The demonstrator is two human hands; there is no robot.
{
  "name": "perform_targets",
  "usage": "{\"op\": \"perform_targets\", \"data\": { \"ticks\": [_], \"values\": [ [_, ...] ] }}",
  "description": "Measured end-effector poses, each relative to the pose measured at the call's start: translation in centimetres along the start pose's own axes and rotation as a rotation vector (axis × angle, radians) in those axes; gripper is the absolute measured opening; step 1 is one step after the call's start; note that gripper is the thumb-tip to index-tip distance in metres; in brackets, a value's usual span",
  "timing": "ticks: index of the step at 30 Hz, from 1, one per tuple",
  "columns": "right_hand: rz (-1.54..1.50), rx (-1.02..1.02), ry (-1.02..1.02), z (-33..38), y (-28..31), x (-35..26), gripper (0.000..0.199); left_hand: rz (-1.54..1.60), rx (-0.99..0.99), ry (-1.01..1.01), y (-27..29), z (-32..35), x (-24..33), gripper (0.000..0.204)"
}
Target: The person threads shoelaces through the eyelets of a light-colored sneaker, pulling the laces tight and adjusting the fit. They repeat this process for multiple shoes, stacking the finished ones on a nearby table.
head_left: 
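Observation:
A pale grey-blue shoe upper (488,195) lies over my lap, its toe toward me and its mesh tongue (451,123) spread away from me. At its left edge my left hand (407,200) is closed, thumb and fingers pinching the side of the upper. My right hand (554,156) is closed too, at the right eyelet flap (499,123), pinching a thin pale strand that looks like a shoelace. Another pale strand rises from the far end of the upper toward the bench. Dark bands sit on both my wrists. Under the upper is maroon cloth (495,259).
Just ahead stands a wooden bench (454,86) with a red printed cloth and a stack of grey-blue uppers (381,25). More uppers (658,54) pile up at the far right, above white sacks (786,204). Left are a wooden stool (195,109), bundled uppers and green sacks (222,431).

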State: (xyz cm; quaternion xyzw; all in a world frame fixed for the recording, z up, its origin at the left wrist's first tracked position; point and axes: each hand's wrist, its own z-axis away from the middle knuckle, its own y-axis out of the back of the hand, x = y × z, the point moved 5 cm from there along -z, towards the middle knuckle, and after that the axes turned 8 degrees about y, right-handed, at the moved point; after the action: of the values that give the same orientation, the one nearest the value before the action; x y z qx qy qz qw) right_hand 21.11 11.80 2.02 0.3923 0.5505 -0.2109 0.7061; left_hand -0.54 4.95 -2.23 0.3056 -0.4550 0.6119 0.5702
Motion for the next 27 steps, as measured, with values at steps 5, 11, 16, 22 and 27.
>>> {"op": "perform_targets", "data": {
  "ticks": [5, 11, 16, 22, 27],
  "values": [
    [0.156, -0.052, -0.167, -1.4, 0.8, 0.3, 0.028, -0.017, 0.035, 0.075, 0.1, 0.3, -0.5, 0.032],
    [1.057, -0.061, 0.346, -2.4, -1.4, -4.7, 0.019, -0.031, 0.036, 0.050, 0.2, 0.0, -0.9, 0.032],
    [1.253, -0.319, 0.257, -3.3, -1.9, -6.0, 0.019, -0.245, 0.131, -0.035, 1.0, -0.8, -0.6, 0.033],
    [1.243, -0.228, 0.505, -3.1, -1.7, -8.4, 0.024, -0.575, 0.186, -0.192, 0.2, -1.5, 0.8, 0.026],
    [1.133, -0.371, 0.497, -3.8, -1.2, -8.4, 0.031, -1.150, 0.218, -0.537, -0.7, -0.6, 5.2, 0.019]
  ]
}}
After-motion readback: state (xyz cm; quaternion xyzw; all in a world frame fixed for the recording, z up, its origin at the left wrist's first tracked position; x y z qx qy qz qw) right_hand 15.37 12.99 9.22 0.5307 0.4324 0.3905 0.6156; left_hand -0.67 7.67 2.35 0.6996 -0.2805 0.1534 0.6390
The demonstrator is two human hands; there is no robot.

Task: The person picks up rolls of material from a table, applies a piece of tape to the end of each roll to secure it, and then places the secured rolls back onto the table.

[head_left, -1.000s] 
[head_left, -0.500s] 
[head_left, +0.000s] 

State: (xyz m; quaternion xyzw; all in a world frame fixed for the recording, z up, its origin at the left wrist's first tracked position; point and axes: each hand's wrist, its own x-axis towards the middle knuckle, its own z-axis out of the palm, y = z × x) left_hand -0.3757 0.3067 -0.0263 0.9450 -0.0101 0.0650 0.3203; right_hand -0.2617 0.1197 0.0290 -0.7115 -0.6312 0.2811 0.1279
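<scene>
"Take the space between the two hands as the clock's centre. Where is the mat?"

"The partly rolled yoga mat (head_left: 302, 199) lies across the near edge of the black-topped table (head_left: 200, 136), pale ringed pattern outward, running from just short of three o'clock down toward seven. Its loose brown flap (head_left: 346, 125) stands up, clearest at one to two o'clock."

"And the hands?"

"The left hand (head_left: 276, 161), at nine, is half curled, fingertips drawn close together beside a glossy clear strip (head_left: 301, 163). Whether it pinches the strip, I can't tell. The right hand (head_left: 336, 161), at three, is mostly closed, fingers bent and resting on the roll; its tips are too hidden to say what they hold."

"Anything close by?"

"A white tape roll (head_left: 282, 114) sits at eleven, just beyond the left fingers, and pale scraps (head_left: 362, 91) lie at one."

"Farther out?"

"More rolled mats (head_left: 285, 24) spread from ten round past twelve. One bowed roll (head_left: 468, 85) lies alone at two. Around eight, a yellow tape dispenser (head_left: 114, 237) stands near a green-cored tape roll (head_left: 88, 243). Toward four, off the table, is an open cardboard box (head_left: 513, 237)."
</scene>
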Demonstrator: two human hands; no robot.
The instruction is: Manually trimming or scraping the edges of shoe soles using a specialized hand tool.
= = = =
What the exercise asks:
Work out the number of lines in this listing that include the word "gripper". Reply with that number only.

Result below:
2